Фитилек догорел, и мы некоторое время лежали в полной темноте, не говоря ни слова.
— Я не верю в покаяние, — сказала я.
Он засмеялся:
— Неужели?
— Люди каются, потому что хотят получить прощение. Они ожидают воздаяния.
— Прощение не является воздаянием. Это подарок.
— Но ты не отпустил бы мне грехи, разве не так?
— Это не в моей власти.
— Как и предсказать будущее, — поддразнила я, припомнив наш разговор в Хаседере.
— Именно так.
— И ты бы не простил меня?
— Возможно, нет.
— Но ты ведь понимаешь, почему я сделала то, что сделала? Я имею в виду, распространила слухи.
— Предполагаю, ты думала, что делаешь это ради любви или из страха потерять ее. Но я считаю, что здесь примешана гордость.
— Разве? — спросила я, стараясь, чтобы он не подумал, что я защищаюсь.
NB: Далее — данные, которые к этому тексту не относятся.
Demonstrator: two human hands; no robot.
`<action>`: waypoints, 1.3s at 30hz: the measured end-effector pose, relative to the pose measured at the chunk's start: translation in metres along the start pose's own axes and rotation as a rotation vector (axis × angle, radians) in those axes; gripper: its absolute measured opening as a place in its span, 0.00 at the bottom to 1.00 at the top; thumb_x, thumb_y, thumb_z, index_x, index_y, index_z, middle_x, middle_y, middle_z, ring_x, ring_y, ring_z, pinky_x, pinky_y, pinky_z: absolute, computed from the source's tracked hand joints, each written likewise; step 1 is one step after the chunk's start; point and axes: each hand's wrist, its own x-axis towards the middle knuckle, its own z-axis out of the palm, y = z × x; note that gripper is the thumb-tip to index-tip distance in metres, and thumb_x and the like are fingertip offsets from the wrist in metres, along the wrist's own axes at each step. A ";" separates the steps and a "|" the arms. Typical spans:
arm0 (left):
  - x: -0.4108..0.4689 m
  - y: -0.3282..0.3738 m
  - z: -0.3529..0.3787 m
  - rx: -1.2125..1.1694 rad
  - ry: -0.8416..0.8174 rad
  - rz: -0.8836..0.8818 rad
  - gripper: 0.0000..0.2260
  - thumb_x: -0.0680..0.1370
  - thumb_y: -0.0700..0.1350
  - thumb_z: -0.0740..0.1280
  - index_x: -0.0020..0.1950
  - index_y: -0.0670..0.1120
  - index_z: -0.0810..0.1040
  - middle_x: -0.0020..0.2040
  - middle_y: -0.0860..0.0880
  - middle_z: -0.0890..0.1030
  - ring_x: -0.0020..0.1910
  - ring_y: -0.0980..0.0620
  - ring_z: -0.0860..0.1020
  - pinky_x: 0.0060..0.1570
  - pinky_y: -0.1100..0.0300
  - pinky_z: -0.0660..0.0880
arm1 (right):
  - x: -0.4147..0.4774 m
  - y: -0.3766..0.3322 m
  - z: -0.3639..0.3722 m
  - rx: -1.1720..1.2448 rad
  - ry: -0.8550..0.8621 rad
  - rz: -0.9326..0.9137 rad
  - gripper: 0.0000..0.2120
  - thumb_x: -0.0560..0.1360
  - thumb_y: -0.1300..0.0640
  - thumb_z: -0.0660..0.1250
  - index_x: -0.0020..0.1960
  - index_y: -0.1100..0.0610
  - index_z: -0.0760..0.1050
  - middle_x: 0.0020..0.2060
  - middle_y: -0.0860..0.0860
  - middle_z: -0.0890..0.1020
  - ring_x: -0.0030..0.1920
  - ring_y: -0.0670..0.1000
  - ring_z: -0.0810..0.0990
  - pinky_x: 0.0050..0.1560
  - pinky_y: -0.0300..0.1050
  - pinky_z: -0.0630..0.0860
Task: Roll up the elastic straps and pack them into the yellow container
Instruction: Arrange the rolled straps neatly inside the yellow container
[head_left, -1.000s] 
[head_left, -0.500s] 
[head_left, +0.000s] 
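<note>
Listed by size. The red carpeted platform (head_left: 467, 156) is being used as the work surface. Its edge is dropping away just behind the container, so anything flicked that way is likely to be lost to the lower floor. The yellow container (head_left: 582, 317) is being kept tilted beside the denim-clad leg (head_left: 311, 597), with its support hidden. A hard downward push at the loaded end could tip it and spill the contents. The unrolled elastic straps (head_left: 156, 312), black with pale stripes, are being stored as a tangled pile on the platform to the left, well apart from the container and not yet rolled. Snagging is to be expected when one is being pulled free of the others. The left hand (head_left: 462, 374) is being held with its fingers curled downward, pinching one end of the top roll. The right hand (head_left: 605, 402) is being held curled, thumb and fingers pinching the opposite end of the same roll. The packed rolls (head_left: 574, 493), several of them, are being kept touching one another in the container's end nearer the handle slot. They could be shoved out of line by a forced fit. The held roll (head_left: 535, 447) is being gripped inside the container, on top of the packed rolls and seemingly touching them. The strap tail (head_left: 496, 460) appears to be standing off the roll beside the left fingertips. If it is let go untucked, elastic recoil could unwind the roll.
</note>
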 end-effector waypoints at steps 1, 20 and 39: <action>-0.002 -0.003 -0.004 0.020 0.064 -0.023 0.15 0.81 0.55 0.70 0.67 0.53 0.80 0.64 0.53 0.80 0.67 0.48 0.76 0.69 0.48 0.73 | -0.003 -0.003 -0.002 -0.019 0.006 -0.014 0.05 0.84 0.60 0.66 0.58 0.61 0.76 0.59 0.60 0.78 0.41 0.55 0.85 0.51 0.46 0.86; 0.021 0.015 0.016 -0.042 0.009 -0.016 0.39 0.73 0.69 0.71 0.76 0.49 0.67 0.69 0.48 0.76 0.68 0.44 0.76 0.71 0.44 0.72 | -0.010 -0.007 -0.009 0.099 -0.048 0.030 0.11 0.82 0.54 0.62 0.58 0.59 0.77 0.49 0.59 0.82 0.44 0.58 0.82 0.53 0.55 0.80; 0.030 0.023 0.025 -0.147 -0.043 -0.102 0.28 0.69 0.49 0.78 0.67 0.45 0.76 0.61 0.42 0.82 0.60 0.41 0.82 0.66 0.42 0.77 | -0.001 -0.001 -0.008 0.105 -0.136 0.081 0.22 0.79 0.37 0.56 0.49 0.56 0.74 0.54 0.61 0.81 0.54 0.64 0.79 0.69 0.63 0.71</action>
— Ты могла бы все повернуть назад. Я имею в виду твои — клеветнические измышления.
— Как?
— Ты могла бы пойти к императрице и признаться ей, что слухи о Канецуке и Садако — ложь.
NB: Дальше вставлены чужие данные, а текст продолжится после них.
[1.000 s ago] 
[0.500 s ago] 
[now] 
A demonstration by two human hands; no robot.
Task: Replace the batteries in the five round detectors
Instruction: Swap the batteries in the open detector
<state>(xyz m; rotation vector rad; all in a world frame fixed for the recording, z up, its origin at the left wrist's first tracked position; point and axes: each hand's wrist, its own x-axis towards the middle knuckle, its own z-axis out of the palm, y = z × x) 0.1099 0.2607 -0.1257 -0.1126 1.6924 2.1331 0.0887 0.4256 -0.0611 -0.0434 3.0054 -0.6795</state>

— Но в истории Изуми это подразумевается. Однако там сказано, что я распространила и ложные слухи о жрице, а это неправда.
— Значит, ты использовала ее как ширму, чтобы скрыть свою вину.
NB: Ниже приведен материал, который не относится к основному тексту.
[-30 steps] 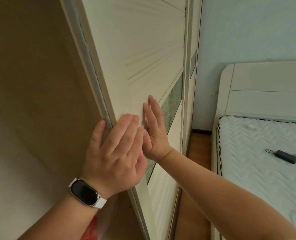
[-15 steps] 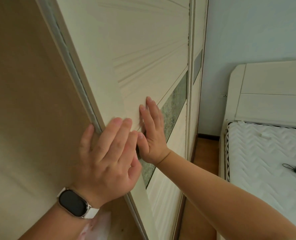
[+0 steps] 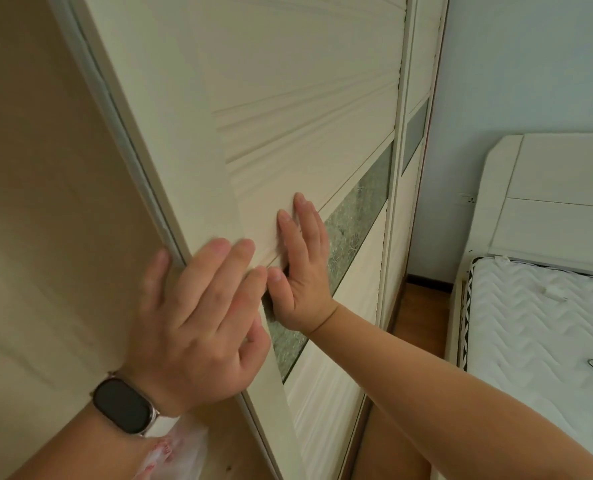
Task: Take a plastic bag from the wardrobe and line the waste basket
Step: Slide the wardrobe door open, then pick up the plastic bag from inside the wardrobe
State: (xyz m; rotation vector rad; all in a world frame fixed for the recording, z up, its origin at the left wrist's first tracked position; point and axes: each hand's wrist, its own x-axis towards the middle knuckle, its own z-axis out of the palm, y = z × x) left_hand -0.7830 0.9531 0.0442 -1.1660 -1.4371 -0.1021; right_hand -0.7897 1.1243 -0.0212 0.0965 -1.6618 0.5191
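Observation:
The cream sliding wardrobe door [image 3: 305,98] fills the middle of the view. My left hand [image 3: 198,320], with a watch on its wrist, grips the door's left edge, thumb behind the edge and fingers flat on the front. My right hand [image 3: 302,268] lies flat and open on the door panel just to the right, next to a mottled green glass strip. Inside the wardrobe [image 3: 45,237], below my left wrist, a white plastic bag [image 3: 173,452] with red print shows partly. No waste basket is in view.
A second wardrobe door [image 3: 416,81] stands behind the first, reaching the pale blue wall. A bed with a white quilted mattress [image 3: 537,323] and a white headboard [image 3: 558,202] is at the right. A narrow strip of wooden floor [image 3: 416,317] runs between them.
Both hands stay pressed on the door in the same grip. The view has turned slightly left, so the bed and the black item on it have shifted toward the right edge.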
— Но я не могла пойти к императрице и все ей рассказать. Я бы выглядела жестокой.
— Конечно.
— Но люди уже шушукаются обо мне! — Я заплакала. — Видел бы ты, как они смотрят на меня! Как на сумасшедшую.
— Как на госпожу Хен, — тихо сказал он и погладил меня по щеке.
Я села.
— Никогда, никогда не называй меня так, — сказала я. Я до сих пор помнила день, когда Канецуке прислал мне белый веер, на котором были нацарапаны слова: «Моей дорогой госпоже Хен».
— Извини, — сказал он. Думаю, он сказал это искренне, потому что продолжал целовать меня, даже когда я плакала. У него были соленые губы и нежные руки.
Он перегнулся через меня, придвинул лампу ближе и вытянул фитилек. Потом сказал характерным для него торжественным и серьезным тоном:
— Дай мне посмотреть на тебя. Совсем немного, — и развязал у меня на поясе сорочку и задрал ее мне на голову.
Я перевернулась, замерзшая и униженная, уткнулась лицом в циновку. Как это ужасно, когда тебя видят без одежды! Я чувствовала себя, как гусеница, которую вырвали из шелкового кокона.
— У меня столько изъянов, — протестовала я, постель приглушала мой голос.
— Разве? — спросил он, поглаживая меня по спине.
— Да.
— Тогда дай посмотреть, — сказал он и перевернул меня на спину. Я закрыла глаза и задрожала от смущения.
— Нет, я так не думаю, — сказал он. — Ничего такого, о чем следовало бы говорить.
— Но у меня другие недостатки, — ответила я, не открывая глаз.
— Возможно, — он ласкал мою грудь.
— Ты не должен доверять мне.
— Я и не доверяю. — Он припал к моей груди, как ребенок.
— Ты сделаешь ошибку, если полюбишь меня, потому что я люблю другого.
— Я знаю. — Его руки скользнули мне на поясницу, он приподнял меня и стал целовать все изгибы и впадинки моего тела.
Потом я лежала у него на груди и моя голова покоилась у него на плече. Я смотрела на желтые занавеси, а он гладил мои волосы.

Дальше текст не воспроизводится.